What this task involves –
Could you find every line in the records below that contains the word "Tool" and copy it?

** Records to process follows **

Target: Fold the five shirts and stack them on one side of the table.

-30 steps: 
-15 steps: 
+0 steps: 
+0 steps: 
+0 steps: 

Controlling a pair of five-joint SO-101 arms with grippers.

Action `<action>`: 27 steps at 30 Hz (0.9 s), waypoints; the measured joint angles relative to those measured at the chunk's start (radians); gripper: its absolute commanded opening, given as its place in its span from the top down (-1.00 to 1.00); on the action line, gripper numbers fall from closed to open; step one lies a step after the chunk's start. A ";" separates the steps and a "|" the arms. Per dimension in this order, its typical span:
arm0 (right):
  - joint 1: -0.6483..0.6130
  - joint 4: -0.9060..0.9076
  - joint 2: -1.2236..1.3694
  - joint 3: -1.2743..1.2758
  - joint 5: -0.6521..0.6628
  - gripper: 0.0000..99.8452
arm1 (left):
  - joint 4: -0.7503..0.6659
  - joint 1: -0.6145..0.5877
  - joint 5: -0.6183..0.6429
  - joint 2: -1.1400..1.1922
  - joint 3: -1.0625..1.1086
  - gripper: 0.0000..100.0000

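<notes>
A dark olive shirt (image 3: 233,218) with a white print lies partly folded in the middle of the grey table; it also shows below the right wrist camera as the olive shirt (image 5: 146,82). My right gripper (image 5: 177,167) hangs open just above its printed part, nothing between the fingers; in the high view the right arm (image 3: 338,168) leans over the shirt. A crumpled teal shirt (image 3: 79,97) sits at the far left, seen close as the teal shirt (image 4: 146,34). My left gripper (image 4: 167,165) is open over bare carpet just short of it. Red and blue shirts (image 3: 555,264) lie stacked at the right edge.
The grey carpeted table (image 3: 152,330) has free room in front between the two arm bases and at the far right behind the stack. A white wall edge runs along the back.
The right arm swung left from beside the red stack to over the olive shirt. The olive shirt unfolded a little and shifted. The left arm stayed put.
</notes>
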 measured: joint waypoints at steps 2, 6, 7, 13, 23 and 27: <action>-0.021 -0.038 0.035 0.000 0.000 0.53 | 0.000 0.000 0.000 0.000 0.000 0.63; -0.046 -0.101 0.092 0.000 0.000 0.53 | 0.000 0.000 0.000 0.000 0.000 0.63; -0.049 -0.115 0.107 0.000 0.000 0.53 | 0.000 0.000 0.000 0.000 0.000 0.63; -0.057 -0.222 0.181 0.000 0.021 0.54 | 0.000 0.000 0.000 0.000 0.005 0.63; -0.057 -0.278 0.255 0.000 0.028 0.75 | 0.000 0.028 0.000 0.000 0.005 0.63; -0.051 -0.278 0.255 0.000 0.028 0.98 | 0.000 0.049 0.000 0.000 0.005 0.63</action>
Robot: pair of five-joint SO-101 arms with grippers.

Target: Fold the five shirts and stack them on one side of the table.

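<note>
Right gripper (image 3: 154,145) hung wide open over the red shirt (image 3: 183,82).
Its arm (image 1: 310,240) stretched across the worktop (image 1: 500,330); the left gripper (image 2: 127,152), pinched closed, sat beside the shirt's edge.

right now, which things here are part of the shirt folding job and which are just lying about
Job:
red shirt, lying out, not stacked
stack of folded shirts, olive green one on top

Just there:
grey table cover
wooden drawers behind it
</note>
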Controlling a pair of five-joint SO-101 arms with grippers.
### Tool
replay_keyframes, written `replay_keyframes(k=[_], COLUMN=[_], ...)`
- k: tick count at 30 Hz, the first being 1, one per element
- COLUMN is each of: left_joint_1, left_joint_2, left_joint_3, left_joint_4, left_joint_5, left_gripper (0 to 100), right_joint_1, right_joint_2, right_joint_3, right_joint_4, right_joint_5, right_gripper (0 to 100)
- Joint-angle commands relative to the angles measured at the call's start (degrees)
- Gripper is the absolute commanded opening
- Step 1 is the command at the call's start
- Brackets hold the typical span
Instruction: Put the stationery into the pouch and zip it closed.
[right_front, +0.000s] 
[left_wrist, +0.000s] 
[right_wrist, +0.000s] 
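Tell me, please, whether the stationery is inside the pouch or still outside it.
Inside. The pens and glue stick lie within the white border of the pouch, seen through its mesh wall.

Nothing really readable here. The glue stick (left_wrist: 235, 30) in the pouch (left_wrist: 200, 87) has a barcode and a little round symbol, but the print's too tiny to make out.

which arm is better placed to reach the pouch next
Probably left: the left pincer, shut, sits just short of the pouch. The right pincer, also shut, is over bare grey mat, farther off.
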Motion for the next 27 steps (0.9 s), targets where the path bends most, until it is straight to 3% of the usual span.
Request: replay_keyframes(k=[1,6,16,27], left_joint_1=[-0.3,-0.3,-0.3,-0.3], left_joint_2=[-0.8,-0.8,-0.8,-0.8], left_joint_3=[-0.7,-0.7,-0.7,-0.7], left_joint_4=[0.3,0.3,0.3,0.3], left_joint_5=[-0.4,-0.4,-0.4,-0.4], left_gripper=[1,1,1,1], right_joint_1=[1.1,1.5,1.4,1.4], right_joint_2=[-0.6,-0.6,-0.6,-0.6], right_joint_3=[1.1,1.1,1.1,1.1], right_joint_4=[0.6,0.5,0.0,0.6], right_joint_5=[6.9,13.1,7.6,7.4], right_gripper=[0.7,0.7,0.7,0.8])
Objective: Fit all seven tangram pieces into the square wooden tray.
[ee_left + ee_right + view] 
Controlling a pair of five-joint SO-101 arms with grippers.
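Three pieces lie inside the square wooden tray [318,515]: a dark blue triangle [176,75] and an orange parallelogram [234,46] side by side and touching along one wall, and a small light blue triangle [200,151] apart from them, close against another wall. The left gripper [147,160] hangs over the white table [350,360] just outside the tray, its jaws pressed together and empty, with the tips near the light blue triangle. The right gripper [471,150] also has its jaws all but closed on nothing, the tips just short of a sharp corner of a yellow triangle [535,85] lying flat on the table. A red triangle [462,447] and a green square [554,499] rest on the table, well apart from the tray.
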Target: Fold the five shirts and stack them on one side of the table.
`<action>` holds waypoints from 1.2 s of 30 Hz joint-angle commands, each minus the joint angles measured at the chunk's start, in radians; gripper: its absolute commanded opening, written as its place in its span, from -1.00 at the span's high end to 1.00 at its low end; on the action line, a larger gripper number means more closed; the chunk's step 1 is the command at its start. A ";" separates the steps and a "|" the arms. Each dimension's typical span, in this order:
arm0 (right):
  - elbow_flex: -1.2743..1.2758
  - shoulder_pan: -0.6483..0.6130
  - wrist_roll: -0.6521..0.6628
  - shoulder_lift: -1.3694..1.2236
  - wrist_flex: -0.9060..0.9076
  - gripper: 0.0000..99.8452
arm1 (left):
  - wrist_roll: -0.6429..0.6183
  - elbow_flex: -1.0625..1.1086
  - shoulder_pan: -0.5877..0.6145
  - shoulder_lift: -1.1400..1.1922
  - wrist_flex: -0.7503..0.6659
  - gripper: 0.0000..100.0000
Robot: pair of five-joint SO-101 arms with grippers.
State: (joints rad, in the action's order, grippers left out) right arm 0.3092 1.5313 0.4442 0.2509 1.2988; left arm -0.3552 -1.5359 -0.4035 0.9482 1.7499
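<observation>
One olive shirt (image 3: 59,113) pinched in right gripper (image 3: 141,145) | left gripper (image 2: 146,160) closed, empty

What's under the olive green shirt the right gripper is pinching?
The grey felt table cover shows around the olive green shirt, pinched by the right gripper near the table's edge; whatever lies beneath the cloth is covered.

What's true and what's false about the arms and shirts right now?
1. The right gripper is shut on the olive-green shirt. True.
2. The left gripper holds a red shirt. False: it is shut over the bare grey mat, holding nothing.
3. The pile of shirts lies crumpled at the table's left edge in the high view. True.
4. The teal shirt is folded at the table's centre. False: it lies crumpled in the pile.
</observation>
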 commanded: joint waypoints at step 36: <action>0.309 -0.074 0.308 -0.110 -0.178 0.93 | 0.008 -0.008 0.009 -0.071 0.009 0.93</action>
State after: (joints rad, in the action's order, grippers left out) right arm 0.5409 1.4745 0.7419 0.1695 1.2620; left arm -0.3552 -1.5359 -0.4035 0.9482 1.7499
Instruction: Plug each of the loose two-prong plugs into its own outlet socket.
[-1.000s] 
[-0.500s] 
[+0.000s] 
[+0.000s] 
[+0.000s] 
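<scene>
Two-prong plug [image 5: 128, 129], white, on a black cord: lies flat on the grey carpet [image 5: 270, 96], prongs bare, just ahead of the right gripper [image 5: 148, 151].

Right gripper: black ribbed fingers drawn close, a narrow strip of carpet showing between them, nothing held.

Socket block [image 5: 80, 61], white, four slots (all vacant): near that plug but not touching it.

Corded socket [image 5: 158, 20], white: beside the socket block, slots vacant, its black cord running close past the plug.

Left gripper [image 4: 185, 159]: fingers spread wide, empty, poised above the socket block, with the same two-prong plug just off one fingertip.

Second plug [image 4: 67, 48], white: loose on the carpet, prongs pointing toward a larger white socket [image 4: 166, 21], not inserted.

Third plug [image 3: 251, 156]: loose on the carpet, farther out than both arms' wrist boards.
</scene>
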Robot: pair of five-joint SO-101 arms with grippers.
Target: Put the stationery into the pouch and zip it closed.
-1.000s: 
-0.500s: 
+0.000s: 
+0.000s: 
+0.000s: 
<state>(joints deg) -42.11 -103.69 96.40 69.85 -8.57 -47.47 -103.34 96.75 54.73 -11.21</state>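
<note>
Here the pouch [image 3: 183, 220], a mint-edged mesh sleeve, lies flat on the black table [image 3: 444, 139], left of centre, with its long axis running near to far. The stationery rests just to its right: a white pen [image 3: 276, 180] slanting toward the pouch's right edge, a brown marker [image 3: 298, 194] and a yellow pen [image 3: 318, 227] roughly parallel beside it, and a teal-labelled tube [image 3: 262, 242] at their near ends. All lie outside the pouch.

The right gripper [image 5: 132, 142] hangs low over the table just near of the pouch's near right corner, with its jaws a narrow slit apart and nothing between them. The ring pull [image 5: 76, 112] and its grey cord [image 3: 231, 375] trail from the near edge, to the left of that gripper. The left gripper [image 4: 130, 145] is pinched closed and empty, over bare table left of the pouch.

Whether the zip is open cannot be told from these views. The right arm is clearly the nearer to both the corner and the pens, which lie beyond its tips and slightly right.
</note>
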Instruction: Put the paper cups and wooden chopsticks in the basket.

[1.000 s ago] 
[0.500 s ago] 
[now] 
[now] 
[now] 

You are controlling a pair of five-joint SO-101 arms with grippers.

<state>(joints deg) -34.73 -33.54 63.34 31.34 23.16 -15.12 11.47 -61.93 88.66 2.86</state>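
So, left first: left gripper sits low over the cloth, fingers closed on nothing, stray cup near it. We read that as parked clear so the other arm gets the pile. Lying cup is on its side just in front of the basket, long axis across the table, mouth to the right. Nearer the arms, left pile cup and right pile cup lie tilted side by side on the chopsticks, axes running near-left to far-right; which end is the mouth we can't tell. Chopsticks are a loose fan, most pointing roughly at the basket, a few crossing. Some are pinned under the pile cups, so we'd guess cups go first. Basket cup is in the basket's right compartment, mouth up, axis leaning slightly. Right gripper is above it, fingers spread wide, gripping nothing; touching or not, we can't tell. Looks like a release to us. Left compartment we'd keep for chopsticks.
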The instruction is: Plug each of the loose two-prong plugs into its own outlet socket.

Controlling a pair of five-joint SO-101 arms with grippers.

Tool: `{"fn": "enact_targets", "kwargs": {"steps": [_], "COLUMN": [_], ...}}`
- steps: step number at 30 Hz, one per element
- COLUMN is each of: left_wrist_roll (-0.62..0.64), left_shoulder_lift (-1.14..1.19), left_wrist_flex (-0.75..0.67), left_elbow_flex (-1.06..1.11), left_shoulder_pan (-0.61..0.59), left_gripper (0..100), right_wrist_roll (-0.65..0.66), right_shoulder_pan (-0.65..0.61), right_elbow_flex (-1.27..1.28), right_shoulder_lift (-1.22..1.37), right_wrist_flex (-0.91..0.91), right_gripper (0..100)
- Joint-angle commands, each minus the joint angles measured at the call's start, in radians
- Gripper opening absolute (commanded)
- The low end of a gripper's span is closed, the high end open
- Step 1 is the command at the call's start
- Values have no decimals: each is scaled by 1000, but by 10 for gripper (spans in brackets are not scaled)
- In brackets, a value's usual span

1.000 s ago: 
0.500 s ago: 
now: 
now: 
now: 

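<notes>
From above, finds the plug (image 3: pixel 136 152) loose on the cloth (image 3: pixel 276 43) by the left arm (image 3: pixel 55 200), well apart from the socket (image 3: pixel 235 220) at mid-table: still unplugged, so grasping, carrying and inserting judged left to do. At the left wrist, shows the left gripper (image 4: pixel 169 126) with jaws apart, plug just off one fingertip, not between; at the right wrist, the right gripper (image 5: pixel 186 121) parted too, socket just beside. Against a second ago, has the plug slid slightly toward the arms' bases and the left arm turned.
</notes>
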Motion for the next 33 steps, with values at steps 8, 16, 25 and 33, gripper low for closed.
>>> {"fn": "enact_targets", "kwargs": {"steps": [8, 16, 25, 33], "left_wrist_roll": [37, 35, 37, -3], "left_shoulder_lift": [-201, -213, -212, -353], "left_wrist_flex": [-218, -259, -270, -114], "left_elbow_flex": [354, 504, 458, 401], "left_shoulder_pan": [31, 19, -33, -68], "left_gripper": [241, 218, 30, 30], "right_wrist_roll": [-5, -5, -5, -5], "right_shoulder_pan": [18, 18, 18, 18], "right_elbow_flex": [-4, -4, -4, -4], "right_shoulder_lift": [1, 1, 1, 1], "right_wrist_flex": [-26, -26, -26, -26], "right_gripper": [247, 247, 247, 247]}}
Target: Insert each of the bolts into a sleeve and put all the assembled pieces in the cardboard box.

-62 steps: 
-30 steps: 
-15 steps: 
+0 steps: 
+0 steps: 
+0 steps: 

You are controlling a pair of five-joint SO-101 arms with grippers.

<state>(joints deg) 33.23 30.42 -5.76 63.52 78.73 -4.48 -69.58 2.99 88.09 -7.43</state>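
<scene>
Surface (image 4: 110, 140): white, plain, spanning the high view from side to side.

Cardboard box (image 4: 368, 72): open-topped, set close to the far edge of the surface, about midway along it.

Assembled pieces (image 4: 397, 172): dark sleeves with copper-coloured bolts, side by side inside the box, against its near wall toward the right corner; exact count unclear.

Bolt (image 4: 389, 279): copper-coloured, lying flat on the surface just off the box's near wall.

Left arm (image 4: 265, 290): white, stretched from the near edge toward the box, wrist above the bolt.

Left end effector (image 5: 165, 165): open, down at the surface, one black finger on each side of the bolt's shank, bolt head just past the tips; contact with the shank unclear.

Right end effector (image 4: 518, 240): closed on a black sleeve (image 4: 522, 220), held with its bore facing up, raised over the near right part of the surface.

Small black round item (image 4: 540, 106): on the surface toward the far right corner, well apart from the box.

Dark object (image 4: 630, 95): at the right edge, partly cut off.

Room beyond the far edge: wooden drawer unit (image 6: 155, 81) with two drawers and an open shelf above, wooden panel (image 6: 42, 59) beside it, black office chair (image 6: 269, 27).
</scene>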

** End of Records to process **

Task response –
### Tool
Tool: `{"fn": "enact_targets", "kwargs": {"steps": [_], "COLUMN": [_], ...}}`

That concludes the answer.